Lantaran hobinya ini unik dan bernilai tinggi, Andreas  tak pernah ragu berburu koleksi baru hingga ke negeri orang. Kebanyakan dibelinya dari lelang eBay. Ia rela merogoh kocek dalam demi koleksi terantik. Tak jarang, Andreas membeli diecast di kisaran US$ 1.000 per unit.

Dari sisi likuditas, lulusan S2 Universitas Indonesia ini bilang, diecast memiliki pasar yang besar dan terus berkembang. Makanya, ia yakin tak akan kesulitan jika ingin merealisasikan profit dari investasi ini. "Di Indonesia, ada perkumpulannya, dan mudah menjualnya di eBay," katanya.


Saat ini, Andreas belum banyak merealisasikan profit dari mainan kesayangannya itu, lantaran masih menyukainya sebagai koleksi. "Suatu saat mungkin akan saya realisasikan, atau kalau pensiun, saya kan bisa buka toko mainan," imbuhnya.

Diecast termasuk produk yang harganya tidak  fluktuatif, alias cukup stabil. "Bahkan saat ada guncangan pasar global di era 2000-an, harga diecast tetap naik," klaim Andreas. Katanya, diecast yang bisa ditaksir mahal adalah yang sudah berumur tua, masih memiliki kotak penyimpanan utuh, dan tidak cacat.

Diversifikasi aset
Diecast bisa dibilang investasi pertama yang diseriusi Andreas.
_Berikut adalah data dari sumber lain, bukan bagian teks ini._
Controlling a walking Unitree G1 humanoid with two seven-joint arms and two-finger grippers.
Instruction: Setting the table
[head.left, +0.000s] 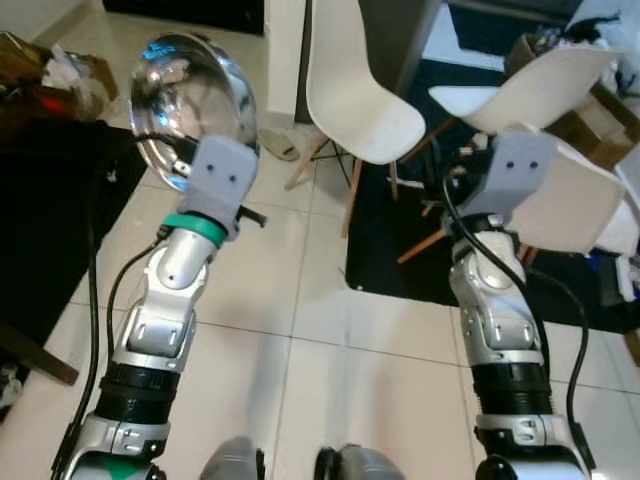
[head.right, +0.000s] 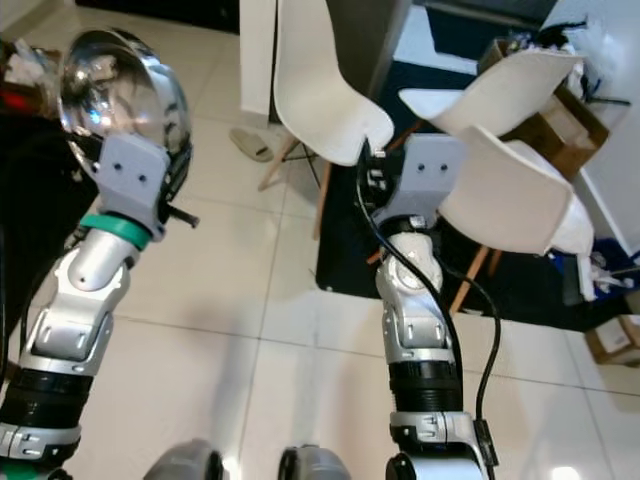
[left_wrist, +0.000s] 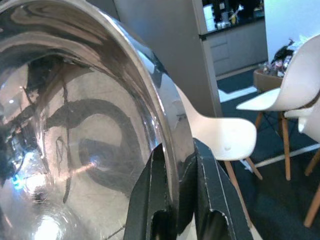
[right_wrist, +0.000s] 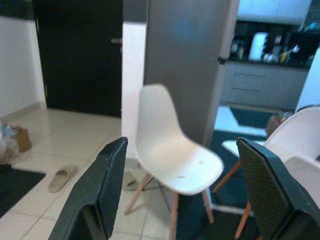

Namun, seiring pemahamannya mengenai pentingnya diversifikasi aset untuk meminimalisir risiko, ia pun mulai menebar aset pada instrumen investasi lain.

Lantaran sudah memiliki karir mumpuni di bidang pasar modal, Andreas mulai trading saham. Awalnya, ia membuka akun saham bersama tiga kawannya. Namun, ia kerap merugi. "Saya mengalami lima kali krisis ekonomi, termasuk krisis ekonomi moneter tahun 1998. Di situ banyak cut loss," kenangnya.

Jera melakukan trading, Andreas mulai menjadikan saham sebagai investasi jangka panjang. Ia pun rajin  rebalancing aset. Dalam memilih saham, ia masih berpedoman pada prospek fundamental dan sektoral.

Saat masih single, ia berani menempatkan seluruh uangnya di saham. Tapi, sejak menikah, ia mulai melakukan diversifikasi aset dalam bentuk tanah dan properti. Tak lupa, ia menambah investasi diecast. Saking menggemari diecast, saat ini, sebagian besar portofolionya di mainan unik tersebut, yaitu mencapai 50%.